**WORK ITEM**:
What you return must match the listing below exactly, minus any pictures.
★ ★ ★ ★ ★ ★ ★
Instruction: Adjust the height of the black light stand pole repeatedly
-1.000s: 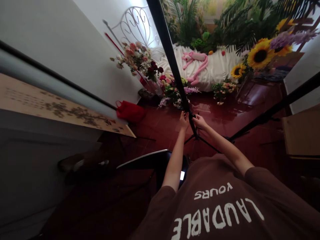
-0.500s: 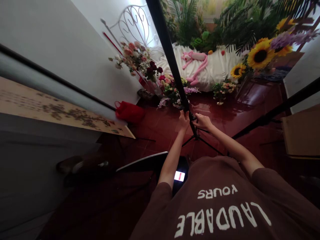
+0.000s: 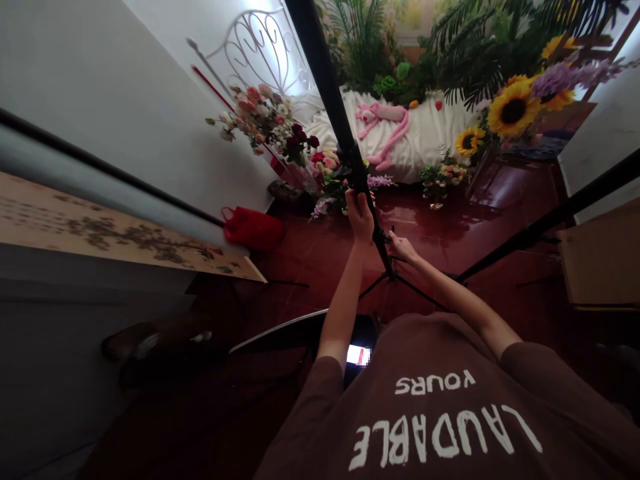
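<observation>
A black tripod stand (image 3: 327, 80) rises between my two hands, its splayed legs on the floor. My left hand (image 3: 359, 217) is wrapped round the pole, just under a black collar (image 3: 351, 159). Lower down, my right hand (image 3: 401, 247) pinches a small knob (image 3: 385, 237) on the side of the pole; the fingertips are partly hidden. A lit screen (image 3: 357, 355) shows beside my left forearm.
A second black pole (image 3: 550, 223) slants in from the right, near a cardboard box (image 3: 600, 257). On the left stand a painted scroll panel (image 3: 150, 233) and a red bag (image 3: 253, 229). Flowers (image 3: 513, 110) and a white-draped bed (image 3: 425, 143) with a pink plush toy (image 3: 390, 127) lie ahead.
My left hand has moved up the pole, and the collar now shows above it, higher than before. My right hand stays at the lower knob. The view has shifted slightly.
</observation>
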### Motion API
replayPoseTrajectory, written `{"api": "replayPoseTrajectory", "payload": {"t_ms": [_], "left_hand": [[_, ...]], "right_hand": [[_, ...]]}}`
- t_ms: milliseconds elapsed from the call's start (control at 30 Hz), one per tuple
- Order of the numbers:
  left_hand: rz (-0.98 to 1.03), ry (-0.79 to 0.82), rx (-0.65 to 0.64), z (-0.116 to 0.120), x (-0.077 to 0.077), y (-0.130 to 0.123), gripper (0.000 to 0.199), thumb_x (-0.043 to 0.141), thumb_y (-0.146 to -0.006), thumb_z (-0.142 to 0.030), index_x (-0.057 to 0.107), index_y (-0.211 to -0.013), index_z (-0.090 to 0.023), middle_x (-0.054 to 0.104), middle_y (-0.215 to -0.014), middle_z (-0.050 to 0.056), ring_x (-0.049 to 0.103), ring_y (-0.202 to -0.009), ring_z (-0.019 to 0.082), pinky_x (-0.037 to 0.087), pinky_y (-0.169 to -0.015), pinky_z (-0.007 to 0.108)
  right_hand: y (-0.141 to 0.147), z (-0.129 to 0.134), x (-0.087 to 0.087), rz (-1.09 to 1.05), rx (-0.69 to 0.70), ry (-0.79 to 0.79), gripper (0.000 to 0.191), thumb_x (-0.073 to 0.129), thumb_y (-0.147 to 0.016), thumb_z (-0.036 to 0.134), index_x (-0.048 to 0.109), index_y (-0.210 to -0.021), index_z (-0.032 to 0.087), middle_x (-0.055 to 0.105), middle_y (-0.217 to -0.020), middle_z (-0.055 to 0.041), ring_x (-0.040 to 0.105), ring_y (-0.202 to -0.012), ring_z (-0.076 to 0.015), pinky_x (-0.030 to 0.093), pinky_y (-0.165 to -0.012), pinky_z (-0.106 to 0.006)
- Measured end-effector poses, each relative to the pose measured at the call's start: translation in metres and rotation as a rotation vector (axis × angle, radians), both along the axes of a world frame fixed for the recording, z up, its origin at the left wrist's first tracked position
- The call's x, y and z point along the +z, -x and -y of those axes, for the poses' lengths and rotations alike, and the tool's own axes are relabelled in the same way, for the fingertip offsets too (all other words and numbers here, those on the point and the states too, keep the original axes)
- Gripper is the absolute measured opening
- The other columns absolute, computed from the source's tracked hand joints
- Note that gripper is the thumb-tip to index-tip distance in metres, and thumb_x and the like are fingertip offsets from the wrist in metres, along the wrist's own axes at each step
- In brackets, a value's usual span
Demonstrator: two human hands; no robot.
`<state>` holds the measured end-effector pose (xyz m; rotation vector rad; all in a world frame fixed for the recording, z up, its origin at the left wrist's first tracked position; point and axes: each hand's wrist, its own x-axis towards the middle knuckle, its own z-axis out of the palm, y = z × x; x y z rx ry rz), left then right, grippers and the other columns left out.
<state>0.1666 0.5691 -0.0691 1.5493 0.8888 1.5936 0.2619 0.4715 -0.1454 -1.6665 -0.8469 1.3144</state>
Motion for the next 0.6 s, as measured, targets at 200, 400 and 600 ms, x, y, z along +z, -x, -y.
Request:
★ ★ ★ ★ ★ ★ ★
**RESULT OF THIS EXERCISE**:
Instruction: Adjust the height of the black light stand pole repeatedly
-1.000s: 
-0.500s: 
+0.000s: 
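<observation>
A black tripod stand (image 3: 327, 80) rises between my two hands, its splayed legs on the floor. My left hand (image 3: 359, 217) is wrapped round the pole, just under a black collar (image 3: 351, 159). Lower down, my right hand (image 3: 401, 247) pinches a small knob (image 3: 385, 237) on the side of the pole; the fingertips are partly hidden. A lit screen (image 3: 357, 355) shows beside my left forearm.
A second black pole (image 3: 550, 223) slants in from the right, near a cardboard box (image 3: 600, 257). On the left stand a painted scroll panel (image 3: 150, 233) and a red bag (image 3: 253, 229). Flowers (image 3: 513, 110) and a white-draped bed (image 3: 425, 143) with a pink plush toy (image 3: 390, 127) lie ahead.
My left hand has moved up the pole, and the collar now shows above it, higher than before. My right hand stays at the lower knob. The view has shifted slightly.
</observation>
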### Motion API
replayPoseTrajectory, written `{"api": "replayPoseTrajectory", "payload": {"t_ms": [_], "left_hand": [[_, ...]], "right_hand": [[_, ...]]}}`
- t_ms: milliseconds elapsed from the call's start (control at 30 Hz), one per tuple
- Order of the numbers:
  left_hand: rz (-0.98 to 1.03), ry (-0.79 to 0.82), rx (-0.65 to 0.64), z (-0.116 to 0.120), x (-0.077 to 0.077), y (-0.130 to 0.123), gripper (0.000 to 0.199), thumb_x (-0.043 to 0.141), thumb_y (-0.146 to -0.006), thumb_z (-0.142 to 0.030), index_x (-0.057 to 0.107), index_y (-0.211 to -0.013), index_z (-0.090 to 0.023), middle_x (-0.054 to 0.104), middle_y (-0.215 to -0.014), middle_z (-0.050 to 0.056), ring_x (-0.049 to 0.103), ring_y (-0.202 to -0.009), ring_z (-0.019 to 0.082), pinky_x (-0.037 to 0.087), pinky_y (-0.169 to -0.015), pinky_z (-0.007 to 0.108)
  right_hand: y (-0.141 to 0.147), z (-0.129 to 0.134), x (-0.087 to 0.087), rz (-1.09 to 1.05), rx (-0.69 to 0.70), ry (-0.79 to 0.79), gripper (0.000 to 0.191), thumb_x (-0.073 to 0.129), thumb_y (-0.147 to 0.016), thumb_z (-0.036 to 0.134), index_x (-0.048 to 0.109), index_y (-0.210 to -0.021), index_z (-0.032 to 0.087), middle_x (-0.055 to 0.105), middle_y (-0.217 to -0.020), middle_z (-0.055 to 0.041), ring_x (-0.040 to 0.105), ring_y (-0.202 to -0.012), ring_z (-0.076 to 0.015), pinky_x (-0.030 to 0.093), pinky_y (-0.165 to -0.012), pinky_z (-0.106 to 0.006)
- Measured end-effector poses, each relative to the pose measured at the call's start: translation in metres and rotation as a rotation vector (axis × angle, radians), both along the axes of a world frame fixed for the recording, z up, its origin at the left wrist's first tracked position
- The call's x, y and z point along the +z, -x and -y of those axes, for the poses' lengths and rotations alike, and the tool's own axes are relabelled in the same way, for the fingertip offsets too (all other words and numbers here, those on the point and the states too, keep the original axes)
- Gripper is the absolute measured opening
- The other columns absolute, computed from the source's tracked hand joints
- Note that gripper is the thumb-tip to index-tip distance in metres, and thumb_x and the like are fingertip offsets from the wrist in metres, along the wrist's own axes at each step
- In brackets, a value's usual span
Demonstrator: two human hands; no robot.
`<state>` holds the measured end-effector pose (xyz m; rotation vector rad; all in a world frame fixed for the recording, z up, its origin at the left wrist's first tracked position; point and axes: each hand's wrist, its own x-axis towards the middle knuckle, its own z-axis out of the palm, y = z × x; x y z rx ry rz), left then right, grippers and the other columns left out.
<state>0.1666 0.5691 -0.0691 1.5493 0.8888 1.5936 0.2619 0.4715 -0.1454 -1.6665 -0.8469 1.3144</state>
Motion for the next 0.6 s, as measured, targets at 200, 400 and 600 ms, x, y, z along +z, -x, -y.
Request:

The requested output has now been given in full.